Exercise instructions:
Could you output the complete listing given below exactly?

Data block:
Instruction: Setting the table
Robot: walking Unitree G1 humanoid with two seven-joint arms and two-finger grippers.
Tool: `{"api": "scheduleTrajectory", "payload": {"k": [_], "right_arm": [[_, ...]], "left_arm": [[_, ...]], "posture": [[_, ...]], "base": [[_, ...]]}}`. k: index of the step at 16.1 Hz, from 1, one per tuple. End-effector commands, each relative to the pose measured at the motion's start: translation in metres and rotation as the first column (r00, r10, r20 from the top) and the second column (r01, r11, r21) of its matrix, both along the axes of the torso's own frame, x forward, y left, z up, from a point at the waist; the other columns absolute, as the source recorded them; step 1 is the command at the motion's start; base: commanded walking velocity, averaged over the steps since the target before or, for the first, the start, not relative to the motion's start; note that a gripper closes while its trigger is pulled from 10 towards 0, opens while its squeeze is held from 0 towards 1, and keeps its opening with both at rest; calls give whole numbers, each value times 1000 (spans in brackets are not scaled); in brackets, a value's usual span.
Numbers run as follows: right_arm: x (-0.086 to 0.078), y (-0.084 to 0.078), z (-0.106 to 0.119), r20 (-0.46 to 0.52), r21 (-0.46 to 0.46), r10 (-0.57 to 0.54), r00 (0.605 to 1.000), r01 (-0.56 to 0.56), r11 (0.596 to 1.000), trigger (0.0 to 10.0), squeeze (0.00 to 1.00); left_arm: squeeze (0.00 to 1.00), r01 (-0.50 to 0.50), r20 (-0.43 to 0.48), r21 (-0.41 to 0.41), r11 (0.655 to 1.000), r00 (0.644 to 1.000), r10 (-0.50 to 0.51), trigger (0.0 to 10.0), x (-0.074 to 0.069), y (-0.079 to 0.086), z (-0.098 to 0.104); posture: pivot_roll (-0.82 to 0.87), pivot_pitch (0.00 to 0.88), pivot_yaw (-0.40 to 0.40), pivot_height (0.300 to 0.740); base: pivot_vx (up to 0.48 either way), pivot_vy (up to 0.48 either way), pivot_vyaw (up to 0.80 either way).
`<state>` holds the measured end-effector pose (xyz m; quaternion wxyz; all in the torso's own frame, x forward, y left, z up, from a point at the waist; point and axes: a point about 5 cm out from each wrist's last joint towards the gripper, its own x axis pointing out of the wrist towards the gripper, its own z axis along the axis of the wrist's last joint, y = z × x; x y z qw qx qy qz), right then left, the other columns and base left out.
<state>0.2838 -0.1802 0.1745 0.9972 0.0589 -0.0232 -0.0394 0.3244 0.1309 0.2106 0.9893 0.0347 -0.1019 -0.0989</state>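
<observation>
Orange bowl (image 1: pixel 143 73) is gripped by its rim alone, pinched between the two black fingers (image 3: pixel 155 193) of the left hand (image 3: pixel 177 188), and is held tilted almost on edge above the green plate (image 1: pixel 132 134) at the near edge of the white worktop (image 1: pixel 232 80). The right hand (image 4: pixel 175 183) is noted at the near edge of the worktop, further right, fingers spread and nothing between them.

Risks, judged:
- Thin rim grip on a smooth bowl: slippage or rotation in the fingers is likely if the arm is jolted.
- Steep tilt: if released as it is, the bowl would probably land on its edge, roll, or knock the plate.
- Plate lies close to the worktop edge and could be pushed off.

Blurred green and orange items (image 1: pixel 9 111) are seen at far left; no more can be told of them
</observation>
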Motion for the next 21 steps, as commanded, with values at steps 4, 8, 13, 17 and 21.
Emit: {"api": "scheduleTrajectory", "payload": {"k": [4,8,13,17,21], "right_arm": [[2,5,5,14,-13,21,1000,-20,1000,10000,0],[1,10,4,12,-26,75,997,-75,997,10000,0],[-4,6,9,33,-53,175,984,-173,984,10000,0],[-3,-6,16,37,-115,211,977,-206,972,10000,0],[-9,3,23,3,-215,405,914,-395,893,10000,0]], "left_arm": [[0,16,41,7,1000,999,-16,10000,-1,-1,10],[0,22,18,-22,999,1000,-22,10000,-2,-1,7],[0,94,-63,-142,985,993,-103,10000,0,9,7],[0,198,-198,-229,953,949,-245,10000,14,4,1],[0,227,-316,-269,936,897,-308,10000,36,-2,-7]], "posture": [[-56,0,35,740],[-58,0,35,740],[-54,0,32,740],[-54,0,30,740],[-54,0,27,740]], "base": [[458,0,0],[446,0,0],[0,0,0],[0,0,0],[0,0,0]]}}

Exercise result:
Instruction: Setting the table
Robot: walking Unitree G1 humanoid with two seven-joint arms and two-finger grippers.
Tool: `{"api": "scheduleTrajectory", "payload": {"k": [_], "right_arm": [[_, ...]], "left_arm": [[_, ...]], "posture": [[_, ...]], "base": [[_, ...]]}}`. k: index of the step at 16.1 Hz, from 1, one per tuple. End-effector commands, each relative to the pose measured at the motion's start: translation in metres and rotation as the first column (r00, r10, r20 from the top) and the second column (r01, r11, r21) of its matrix, both along the axes of the torso's own frame, x forward, y left, z up, from a point at the waist; the other columns absolute, as the source recorded them; step 1 is the command at the motion's start; base: commanded walking velocity, averaged over the steps since the target before or, for the first, the start, not relative to the motion's start; note that a gripper closes while its trigger is pulled from 10 towards 0, opens while its squeeze is held from 0 towards 1, and keeps its opening with both at rest; calls give whole numbers, each value times 1000 (spans in brackets are not scaled); in brackets, a value's usual span.
Numbers run as follows: right_arm: x (-0.086 to 0.078), y (-0.084 to 0.078), z (-0.106 to 0.119), r20 (-0.46 to 0.52), r21 (-0.46 to 0.46), r10 (-0.57 to 0.54), r00 (0.605 to 1.000), r01 (-0.56 to 0.56), r11 (0.596 to 1.000), trigger (0.0 to 10.0), squeeze (0.00 to 1.00); left_arm: squeeze (0.00 to 1.00), r01 (-0.50 to 0.50), r20 (-0.43 to 0.48), r21 (-0.41 to 0.41), r11 (0.655 to 1.000), r00 (0.644 to 1.000), r10 (-0.50 to 0.51), trigger (0.0 to 10.0), x (-0.074 to 0.069), y (-0.079 to 0.086), z (-0.098 to 0.104); posture: pivot_roll (-0.82 to 0.87), pivot_pitch (0.00 to 0.88), pivot_yaw (-0.40 to 0.40), pivot_height (0.300 to 0.740); base: pivot_vx (up to 0.48 either way), pivot_vy (up to 0.48 either way), pivot_vyaw (up to 0.80 either way).
`<state>` holds the measured end-effector pose (xyz m; quaternion wxyz; all in the torso's own frame, x forward, y left, z up, from a point at the waist; point and axes: a point about 5 cm out from each wrist's last joint towards the gripper, its own x axis pointing out of the wrist towards the gripper, its own z axis along the axis of the wrist's last joint, y = z × x; x y z qw qx qy qz), right then left, the other columns and base left out.
<state>0.2838 -0.1802 0.1745 0.9972 0.0589 -0.0232 -0.0394 0.3244 0.1309 0.2106 0.9893 0.0347 -0.1019 -0.0989</state>
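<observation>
Orange bowl (image 1: pixel 143 73) is gripped by its rim alone, pinched between the two black fingers (image 3: pixel 155 193) of the left hand (image 3: pixel 177 188), and is held tilted almost on edge above the green plate (image 1: pixel 132 134) at the near edge of the white worktop (image 1: pixel 232 80). The right hand (image 4: pixel 175 183) is noted at the near edge of the worktop, further right, fingers spread and nothing between them.

Risks, judged:
- Thin rim grip on a smooth bowl: slippage or rotation in the fingers is likely if the arm is jolted.
- Steep tilt: if released as it is, the bowl would probably land on its edge, roll, or knock the plate.
- Plate lies close to the worktop edge and could be pushed off.

Blurred green and orange items (image 1: pixel 9 111) are seen at far left; no more can be told of them
</observation>
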Motion for the next 21 steps, as commanded, with values at steps 4, 8, 13, 17 and 21.
Emit: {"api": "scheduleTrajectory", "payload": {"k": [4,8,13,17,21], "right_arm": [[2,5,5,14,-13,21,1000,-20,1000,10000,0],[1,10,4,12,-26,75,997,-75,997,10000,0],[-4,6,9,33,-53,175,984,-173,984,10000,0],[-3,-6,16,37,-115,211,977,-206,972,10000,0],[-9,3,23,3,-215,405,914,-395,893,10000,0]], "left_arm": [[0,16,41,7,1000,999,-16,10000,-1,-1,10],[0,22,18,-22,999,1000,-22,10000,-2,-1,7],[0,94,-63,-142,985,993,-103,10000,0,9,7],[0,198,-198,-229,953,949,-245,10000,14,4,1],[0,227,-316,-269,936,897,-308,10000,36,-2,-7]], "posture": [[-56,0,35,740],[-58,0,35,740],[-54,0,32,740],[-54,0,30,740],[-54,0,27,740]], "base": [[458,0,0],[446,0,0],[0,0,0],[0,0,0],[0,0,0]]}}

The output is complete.